Visão académica: a lei pode e deve ser alterada

O jurista e académico Armindo Moniz afirmou que esta lei é um documento político, não um dogma. Por isso, não existe nenhuma lei que não possa ser alterada ou revogada. “No momento em que criamos uma lei, as suas consequências podem obrigar-nos a revê-la ou alterá-la completamente no futuro”, explicou.

“A lei deixa aberta a possibilidade de extinguir a pensão vitalícia. Quem diz que não pode? Mas, como não há consenso no Parlamento Nacional, se a Presidente do Parlamento justifica a manutenção da pensão vitalícia dizendo que, sem ela, no futuro as pessoas evitarão candidatar-se como deputados, eu discordo. Os deputados estão ali, não de graça, mas porque são pagos”, declarou Armindo Moniz.

O académico enfatizou que a lei é feita para as pessoas, para servir as pessoas e trazer justiça. “Como a sociedade é dinâmica e está em constante mudança, a lei também precisa de se adaptar às condições e necessidades das pessoas”, defendeu.

Por fim, Moniz frisou que não basta afirmar que qualquer lei, incluindo a da pensão vitalícia, pode ser alterada ou revogada. “Isso depende de um verdadeiro consenso político”, concluiu.

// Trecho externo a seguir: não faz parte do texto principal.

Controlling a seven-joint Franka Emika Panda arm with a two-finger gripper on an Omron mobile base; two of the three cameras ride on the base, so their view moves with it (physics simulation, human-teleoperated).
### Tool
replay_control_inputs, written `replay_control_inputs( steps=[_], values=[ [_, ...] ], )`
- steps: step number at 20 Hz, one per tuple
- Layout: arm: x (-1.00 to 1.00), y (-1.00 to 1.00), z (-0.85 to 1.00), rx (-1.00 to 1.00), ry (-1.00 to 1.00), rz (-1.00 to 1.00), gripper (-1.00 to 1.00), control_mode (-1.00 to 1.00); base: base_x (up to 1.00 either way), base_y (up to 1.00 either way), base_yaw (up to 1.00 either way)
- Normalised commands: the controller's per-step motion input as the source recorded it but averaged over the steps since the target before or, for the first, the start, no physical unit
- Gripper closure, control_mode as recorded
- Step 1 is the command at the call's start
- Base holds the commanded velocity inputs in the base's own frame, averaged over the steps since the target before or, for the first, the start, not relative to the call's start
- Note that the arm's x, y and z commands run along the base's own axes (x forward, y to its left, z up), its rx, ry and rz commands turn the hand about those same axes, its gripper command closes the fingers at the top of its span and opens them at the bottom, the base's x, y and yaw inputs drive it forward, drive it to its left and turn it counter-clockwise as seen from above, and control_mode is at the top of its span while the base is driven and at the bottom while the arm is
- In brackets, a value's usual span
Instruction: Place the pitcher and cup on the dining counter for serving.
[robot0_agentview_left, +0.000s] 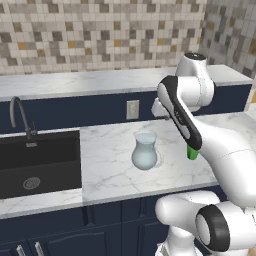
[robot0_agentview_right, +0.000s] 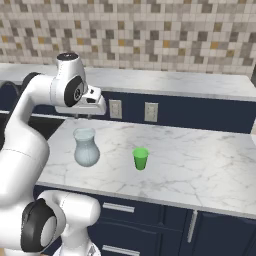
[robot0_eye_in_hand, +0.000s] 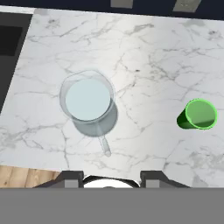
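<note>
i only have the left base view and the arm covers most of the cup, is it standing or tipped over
Observer: Standing. The right base view shows the whole cup upright on the marble worktop.
Operator: touching the pitcher?
Observer: No. The hand view shows bare marble between them.
Operator: end effector holding anything?
Observer: No. In the hand view its fingers stand apart with nothing between them, above the pitcher.

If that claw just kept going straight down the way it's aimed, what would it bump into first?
Probably the pitcher: the gripper looks down on the marble worktop, and the pitcher's handle and rim sit just ahead of the fingers. It could narrowly miss and meet bare marble; depth is unclear. The cup stands well aside.
</note>
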Motion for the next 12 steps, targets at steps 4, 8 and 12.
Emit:
replay_control_inputs(
  steps=[4,8,12],
  values=[
    [-0.12,0.00,-0.14,0.00,0.00,0.00,-1.00,-1.00,0.00,0.00,0.00],
    [-0.11,0.00,-0.59,0.00,0.00,0.01,-1.00,-1.00,0.00,0.00,0.00],
    [0.00,0.00,-0.64,0.00,0.00,0.05,-1.00,-1.00,0.00,0.00,0.00]
  ],
)
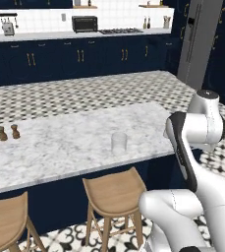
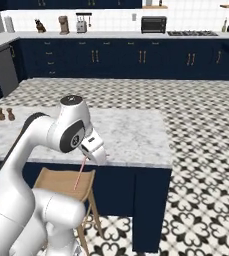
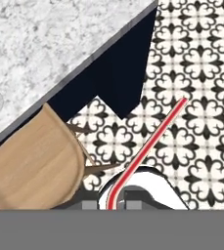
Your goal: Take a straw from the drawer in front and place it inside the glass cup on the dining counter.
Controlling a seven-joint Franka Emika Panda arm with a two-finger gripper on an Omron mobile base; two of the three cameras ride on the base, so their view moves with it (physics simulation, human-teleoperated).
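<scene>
Clamping the straw [image 3: 150,141] between its closed fingers, the gripper [image 3: 116,199] hung off the near edge of the counter [image 1: 70,142], above the patterned floor [image 3: 201,58]. From the hand camera the thin red stick ran up and away from the fingertips, its free end over the black-and-white tiles. From the right base camera the straw [image 2: 79,175] hung slanting down below the gripper [image 2: 92,156], in front of the counter's navy base and over a wooden stool [image 2: 61,182].

The cup [image 1: 119,141] stood upright on the marbled top, near the front edge and towards the arm's end of the island, with nothing in it. In the hand view a pale rounded shape at the left edge of the marble may have been the same cup, though it was too faint to be sure. Straw and cup were apart, the straw lower than the countertop and out beyond its edge.

Two brown shakers [image 1: 9,132] stood side by side far along the counter, well away from the cup. A second stool [image 1: 6,221] stood under the overhang farther left. Along the back wall ran dark blue cabinets [image 1: 79,59], with a toaster oven [image 1: 84,23] on the worktop above them.
</scene>
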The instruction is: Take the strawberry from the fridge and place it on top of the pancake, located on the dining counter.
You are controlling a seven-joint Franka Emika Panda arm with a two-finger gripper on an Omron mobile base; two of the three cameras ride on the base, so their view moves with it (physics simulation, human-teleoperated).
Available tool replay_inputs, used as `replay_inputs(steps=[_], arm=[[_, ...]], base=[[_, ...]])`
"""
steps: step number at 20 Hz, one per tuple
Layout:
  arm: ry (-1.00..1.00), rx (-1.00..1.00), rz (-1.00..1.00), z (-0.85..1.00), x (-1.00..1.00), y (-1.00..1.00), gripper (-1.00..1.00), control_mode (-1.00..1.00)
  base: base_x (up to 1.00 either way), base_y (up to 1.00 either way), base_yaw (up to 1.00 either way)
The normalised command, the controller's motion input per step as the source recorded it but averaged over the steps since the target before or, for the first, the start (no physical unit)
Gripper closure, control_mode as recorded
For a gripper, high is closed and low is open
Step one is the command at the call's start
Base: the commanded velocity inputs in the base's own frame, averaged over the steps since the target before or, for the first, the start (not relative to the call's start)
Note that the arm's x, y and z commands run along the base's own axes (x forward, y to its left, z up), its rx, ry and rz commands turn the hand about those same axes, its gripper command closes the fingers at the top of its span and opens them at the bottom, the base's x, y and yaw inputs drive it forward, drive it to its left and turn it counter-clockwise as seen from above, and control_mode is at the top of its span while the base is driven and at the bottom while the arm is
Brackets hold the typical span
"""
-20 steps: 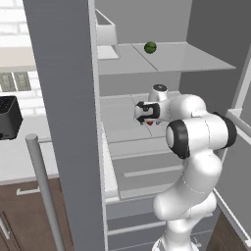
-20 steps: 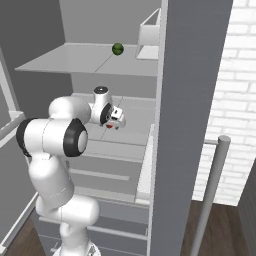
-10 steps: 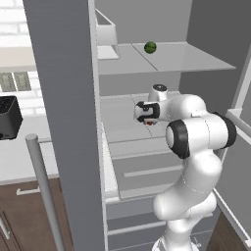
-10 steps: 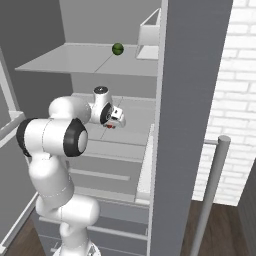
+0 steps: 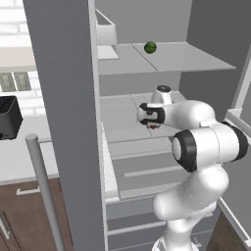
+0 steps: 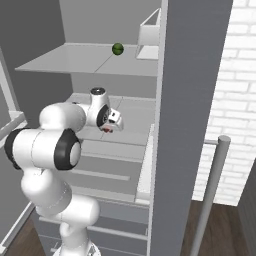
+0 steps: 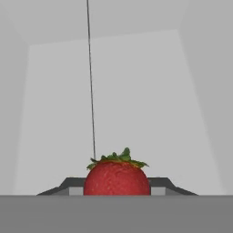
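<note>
Red strawberry (image 7: 117, 179) sits apparently pinched in our gripper (image 5: 152, 125) above the fridge (image 5: 68, 112) shelf; next, we withdraw it.

Tool (image 5: 153, 125) deep in fridge (image 5: 68, 98), low over middle shelf (image 5: 122, 122), strawberry (image 7: 117, 178) between its fingertips. Upper shelf (image 5: 171, 59) close overhead, caps upward room. Open door edge (image 5: 66, 147) walls robot's left; fridge side wall on right. Shelf bare ahead to back wall. Green fruit (image 5: 150, 47) and white bin (image 5: 105, 37) above, well apart. Way out: straight back toward robot.
</note>
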Motion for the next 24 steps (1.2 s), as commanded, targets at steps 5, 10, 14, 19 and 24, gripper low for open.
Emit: replay_inputs(steps=[5,10,14,19,24], arm=[[0.00,0.00,0.00,0.10,-1.00,0.00,1.00,-1.00],[0.00,0.00,0.00,0.41,-1.00,0.00,1.00,-1.00],[0.00,0.00,0.00,0.93,-1.00,0.00,1.00,-1.00],[0.00,0.00,0.00,0.97,-1.00,0.00,1.00,-1.00],[0.00,0.00,0.04,0.73,-1.00,0.11,1.00,-1.00]], base=[[0.00,0.00,0.00],[0.00,0.00,0.00],[0.00,0.00,0.00],[0.00,0.00,0.00],[0.00,0.00,0.00]])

Ver os comentários para o artigo

  1. Um trabalhador que recebe 150 dólares por mês (o salário mínimo no país) consegue sobreviver após o término do contrato. Como é possível que um deputado, que ganha cerca de 2 mil dólares por mês (sem incluir outras regalias), não consiga viver após o fim do mandato?

    Vamos ouvir uma música portuguesa: “Eles comem tudo, eles comem tudo”.

    Que vergonha!

  2. Todo aquele que quer ser deputado sem pensao vitalicia que levante o braco. Nao se preocupem, daqui a 25 anos, quando acabar a massaroca do petroleo, acabar-se-a a pensao vitalicia. Ate la mantenham-se com saude e plantem muita arvore da pataca.